» **EXERCISE DESCRIPTION**
All that should be output is the block of lines below from the line with "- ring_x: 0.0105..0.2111" to the line with "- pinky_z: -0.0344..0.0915", both included, exactly as written.
====== EXCERPTED DATA ======
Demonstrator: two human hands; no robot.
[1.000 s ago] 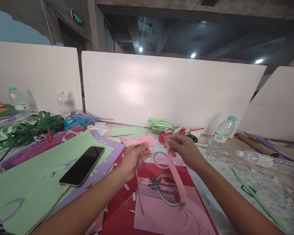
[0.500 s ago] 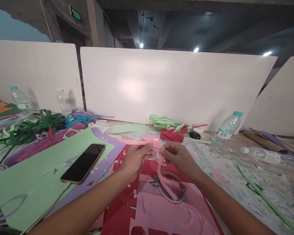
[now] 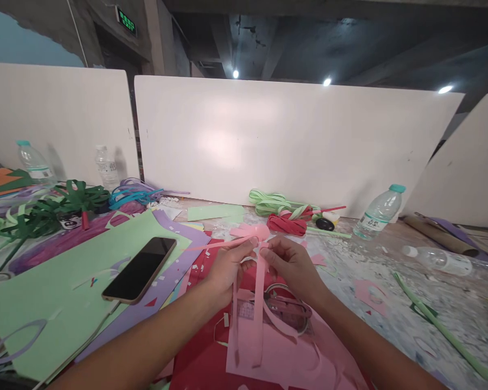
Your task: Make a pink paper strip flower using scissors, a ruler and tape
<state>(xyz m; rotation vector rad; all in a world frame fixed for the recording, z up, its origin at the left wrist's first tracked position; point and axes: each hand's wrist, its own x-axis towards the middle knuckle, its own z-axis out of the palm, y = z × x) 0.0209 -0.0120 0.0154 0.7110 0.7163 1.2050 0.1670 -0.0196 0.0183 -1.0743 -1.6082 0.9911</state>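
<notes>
My left hand (image 3: 228,265) is closed, thumb and fingers pinching pink paper strips. One strip sticks out to the left past the thumb. Close beside it, my right hand (image 3: 290,265) pinches the top of a long pink paper strip (image 3: 259,309), which hangs down between the hands. A thinner strip (image 3: 235,325) dangles below the left hand. Behind the fingertips shows a rounded pink paper piece (image 3: 261,232). Below the hands, a tape roll (image 3: 308,325) and scissors, partly covered by a curled strip, rest on pink paper sheets (image 3: 276,374) over red paper.
A black phone (image 3: 141,270) lies on green paper (image 3: 32,303) at left. Bundled green strips (image 3: 264,203) and red strips (image 3: 284,225) lie by the white board (image 3: 309,141). A bottle (image 3: 380,214) stands right; another bottle (image 3: 439,259) lies near a green stem (image 3: 443,327).
The long pink strip, curved over the tape roll before, now hangs straight down between my hands. The strip at left has swung lower, and a thin strip hangs below my left hand.
</notes>
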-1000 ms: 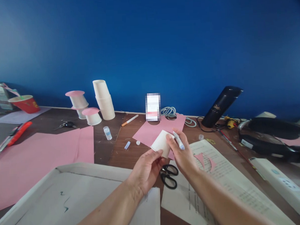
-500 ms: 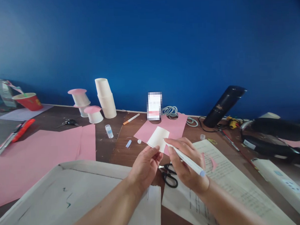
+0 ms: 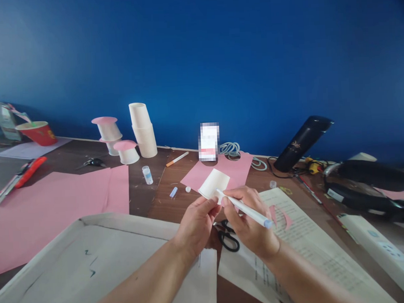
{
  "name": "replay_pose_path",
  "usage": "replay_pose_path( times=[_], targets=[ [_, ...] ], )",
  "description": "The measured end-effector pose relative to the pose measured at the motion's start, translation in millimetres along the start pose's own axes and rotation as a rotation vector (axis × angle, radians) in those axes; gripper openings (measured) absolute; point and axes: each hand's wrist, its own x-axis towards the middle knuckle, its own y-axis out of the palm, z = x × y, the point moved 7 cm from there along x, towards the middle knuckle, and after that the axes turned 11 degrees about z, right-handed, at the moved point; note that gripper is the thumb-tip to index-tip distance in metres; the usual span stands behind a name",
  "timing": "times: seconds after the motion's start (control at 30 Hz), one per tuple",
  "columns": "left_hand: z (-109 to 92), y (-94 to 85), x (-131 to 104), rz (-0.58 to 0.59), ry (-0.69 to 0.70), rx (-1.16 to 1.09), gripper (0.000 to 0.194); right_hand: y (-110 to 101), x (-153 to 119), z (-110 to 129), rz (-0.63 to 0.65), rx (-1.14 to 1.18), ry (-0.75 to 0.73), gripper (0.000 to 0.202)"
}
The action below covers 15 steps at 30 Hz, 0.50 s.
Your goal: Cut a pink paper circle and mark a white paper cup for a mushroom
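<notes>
Between my hands is a white paper cup point(image 3: 214, 183), tilted over, with my left hand point(image 3: 198, 218) closed on its lower edge. My right hand point(image 3: 252, 223) grips a white marker pen point(image 3: 249, 210) with a pale blue end. The pen's tip is at the cup's side; whether it touches I cannot tell. Just under the hands lie black-handled scissors point(image 3: 228, 242), their blades mostly hidden. A pink paper sheet point(image 3: 238, 165) is spread behind the cup.
Stacked white cups point(image 3: 144, 131) and cups with pink discs point(image 3: 125, 152) stand at the wall. A glue stick point(image 3: 147, 175), cigarette point(image 3: 177, 159) and phone point(image 3: 208, 142) are nearby. Left lies a utility knife point(image 3: 20, 179); right, a black flask point(image 3: 302, 142) and power strip point(image 3: 385, 248).
The marker's tip has shifted left and slightly down along the cup's side, with the pen's rear end rising a little. My left hand keeps its hold on the cup.
</notes>
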Motion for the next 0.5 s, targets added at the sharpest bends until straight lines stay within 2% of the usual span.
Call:
replay_pose_path(
  times=[0.3, 0.5],
  targets=[
    [-0.1, -0.3, -0.6, -0.018, 0.005, 0.002, 0.012, 0.6, 1.1, 3.0, -0.001, -0.032, -0.02, 0.014],
    [-0.1, 0.0, -0.2, 0.013, 0.006, 0.014, 0.014, 3.0, 0.9, 0.8, 0.015, -0.053, -0.008, 0.013]
  ],
)
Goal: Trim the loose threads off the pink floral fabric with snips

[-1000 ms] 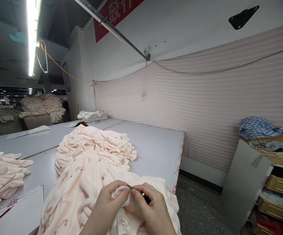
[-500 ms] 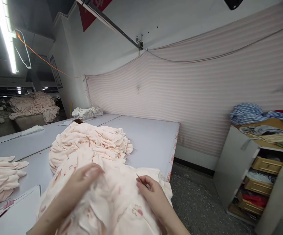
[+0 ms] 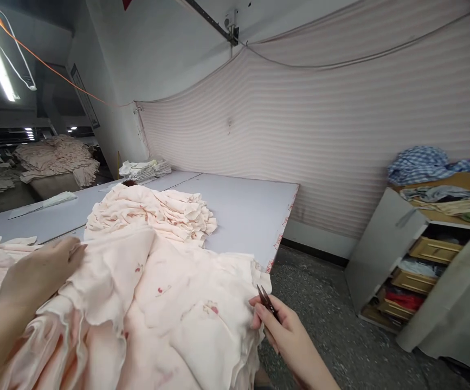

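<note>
The right hand at five o'clock pinched thread snips against the pink garment, whose points could snag cloth, while the left hand at nine o'clock lay loosely open on it.

striped curtain – back wall | cabinet – right | folded stack – far table

At lower left of the frame the left hand lay on the pale pink cloth spread over the desk, while at lower right the right hand pinched small snips against the cloth's edge.
</note>
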A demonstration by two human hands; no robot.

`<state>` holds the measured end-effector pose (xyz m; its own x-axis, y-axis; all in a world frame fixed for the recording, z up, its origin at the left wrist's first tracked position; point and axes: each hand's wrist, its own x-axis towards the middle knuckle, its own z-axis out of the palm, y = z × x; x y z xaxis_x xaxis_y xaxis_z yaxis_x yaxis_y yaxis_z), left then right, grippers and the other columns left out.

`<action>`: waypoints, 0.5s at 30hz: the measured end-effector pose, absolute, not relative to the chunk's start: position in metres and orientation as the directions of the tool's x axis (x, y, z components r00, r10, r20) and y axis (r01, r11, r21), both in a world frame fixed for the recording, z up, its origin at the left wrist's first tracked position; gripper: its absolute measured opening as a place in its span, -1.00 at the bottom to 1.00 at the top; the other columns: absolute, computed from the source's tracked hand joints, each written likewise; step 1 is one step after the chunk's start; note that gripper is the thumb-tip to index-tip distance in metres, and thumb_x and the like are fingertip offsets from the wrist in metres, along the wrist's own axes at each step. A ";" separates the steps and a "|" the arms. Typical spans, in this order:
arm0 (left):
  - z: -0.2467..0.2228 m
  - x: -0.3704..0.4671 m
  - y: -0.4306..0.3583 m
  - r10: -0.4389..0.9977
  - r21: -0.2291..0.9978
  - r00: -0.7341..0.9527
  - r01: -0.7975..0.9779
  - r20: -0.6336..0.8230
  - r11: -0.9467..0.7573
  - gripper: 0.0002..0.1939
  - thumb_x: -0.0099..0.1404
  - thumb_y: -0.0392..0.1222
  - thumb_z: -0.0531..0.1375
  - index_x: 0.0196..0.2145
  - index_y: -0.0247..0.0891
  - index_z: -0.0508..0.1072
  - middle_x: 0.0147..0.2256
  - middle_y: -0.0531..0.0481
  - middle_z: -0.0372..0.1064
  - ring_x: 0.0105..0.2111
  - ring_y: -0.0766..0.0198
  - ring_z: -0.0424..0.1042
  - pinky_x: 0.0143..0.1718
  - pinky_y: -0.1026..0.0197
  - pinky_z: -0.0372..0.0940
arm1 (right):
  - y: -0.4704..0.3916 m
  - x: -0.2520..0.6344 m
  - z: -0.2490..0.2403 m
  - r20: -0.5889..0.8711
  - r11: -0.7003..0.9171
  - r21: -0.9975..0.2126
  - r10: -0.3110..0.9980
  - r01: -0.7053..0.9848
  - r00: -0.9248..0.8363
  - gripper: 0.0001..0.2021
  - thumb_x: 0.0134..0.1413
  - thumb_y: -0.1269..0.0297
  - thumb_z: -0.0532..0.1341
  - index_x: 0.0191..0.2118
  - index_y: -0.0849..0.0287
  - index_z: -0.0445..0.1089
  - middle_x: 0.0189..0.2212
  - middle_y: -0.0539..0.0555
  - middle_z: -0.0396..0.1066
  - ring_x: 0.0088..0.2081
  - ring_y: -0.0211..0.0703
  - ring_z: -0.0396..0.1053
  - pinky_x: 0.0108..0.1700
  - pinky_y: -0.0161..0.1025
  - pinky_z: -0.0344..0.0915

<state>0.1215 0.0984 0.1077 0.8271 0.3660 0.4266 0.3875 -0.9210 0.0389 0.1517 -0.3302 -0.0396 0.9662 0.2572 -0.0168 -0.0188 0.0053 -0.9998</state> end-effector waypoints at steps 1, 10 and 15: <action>0.098 0.117 0.112 0.388 -0.021 0.830 0.432 0.402 -0.902 -0.66 0.35 -0.04 -0.13 -0.36 -0.24 0.32 -0.33 -0.16 0.32 -0.25 -0.20 0.39 -0.20 -0.24 0.23 | -0.332 0.149 -0.042 -0.027 0.009 -0.999 0.269 -0.031 0.963 -0.63 0.14 -0.05 0.12 -0.21 0.20 0.35 -0.50 -0.03 0.36 -0.68 -0.40 -0.01 -0.66 -0.38 -0.05; 0.063 0.103 0.084 0.312 -0.080 0.823 0.393 0.474 -0.916 -0.60 0.33 -0.30 -0.11 0.02 -0.42 0.36 0.19 -0.46 0.12 0.18 -0.37 0.10 0.06 -0.44 0.00 | -0.357 0.151 -0.063 -0.089 0.037 -0.995 0.103 -0.093 0.991 -0.57 0.06 -0.14 0.15 -0.19 0.16 0.33 -0.41 0.02 0.45 -0.70 -0.42 0.02 -0.64 -0.37 0.00; 0.051 0.136 -0.099 -0.149 0.058 0.925 -0.181 0.350 -0.982 -0.74 0.35 -0.11 -0.01 -0.06 -0.06 0.36 0.01 0.07 0.36 -0.10 0.36 0.42 -0.12 0.40 0.32 | -0.342 0.159 -0.077 -0.100 0.241 -0.963 0.091 -0.120 0.991 -0.55 -0.03 -0.17 0.22 -0.30 0.19 0.36 -0.38 0.07 0.50 -0.77 -0.49 -0.01 -0.69 -0.40 -0.10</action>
<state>0.1355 -0.0995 0.0512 0.9249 -0.1494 0.3495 -0.1806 -0.9818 0.0583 0.1591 -0.3422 -0.0774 0.9908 0.0914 -0.1003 -0.1197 0.2406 -0.9632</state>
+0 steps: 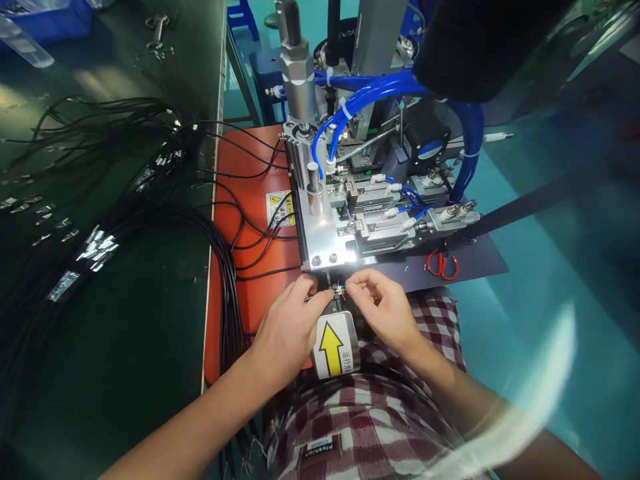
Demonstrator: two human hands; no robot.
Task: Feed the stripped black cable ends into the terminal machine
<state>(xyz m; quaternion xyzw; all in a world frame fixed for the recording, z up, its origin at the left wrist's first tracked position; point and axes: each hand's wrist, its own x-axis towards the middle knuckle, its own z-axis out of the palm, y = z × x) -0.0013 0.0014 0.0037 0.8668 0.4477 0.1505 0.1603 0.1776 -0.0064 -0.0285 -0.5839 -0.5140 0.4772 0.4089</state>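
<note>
At the front edge of the machine (pixel 320 230), both hands meet over a narrow track. My left hand (pixel 287 323) is closed, thumb and forefinger pinching a black cable whose tip is mostly hidden by the fingers. Short coloured wires (pixel 341 291), one of them red, stick out of the cable end between my hands. My right hand (pixel 387 310) is curled, with its thumb and forefinger pressed together at the wire tips. Just below lies a white plate with a yellow arrow (pixel 331 350).
A bundle of black cables (pixel 227 293) hangs over the edge of the dark green table (pixel 150 347) at left. Several cables cross the orange board (pixel 255 157) to the machine. Red-handled scissors (pixel 443 265) lie at right. Blue air hoses (pixel 400 83) arch above the machine.
</note>
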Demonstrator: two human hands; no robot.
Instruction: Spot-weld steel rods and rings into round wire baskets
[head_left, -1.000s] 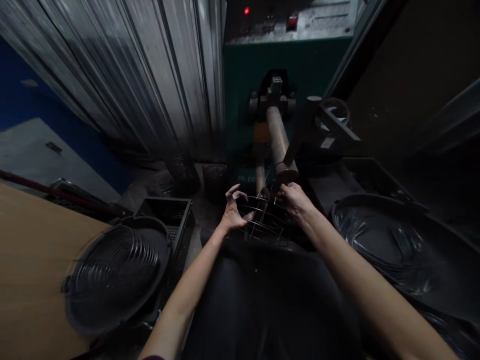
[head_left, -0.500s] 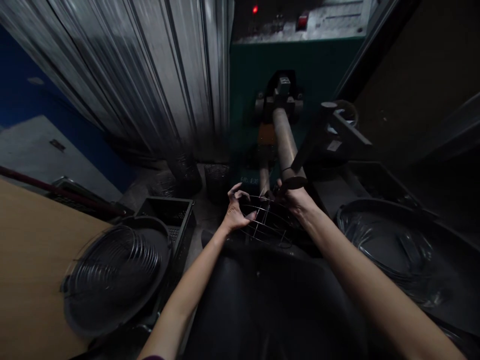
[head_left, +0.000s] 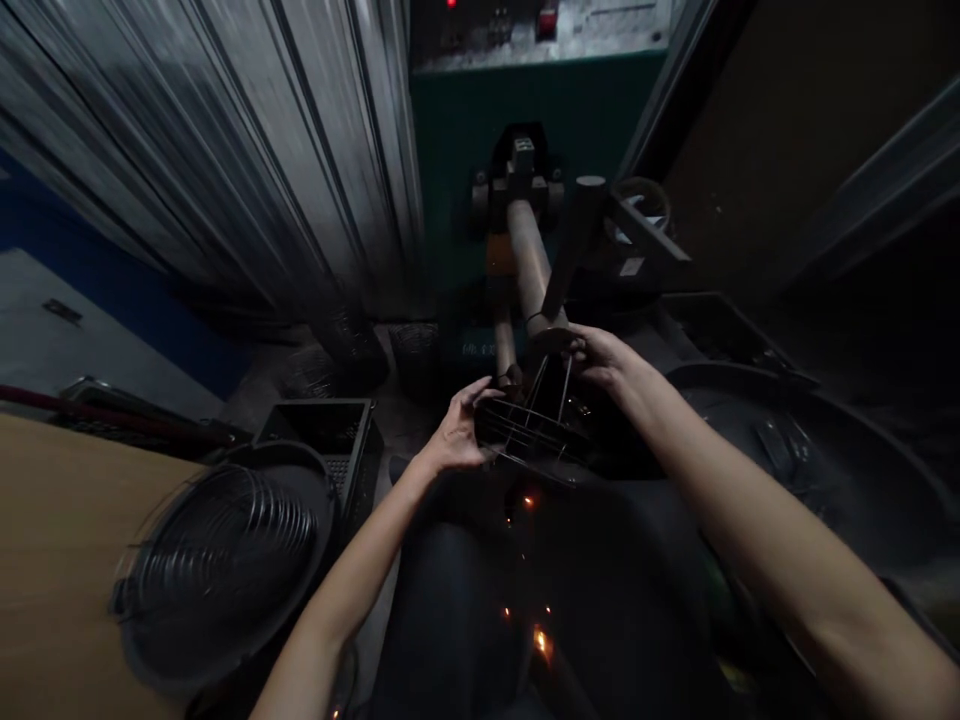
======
» **SOLUTION BELOW**
  - ring_x: 0.0105..0.2111
  - ring_y: -0.0766..0.0198
  - ring_z: -0.0424..0.1042
  - pinky_x: 0.0143..0.1718
  - pinky_y: -0.1026..0.0197
  - pinky_z: -0.0372..0.0940
arm1 (right):
  - y: -0.4704..0.3916 m
  - x: -0.2520..0.6344 m
  - z: -0.2490..0.2403 m
  - r20: -0.5889..0.8711
  - r11: -0.7003..0.9171
  - r21: -0.9975..0.2126
  - r10: -0.3110..0.9980
  - r01: -0.7053..0.9848
  - r00: -0.9248..0.8363
  - gripper: 0.0001..0.2021
  - thumb_x: 0.0134..0.1413
  - thumb_y: -0.1269..0.0297
  - thumb_z: -0.0532..0.1341
  - index_x: 0.0191..0.2118
  - index_y: -0.0849..0.0287
  - index_z: -0.0445..0.1089
  - middle_x: 0.0189..0.2212
  - middle_y: -0.0539..0.0555
  - middle_z: -0.0396..0.1066
  - ring_x: 0.0088..0.2081
  - ring_y: -0.0211..0.0703
  - ring_z: -0.0396..0.1053
  - pinky_x: 0.0108..0.1700
  - pinky_y: -0.0161..0.1025
  - pinky_z: -0.0344..0.0915

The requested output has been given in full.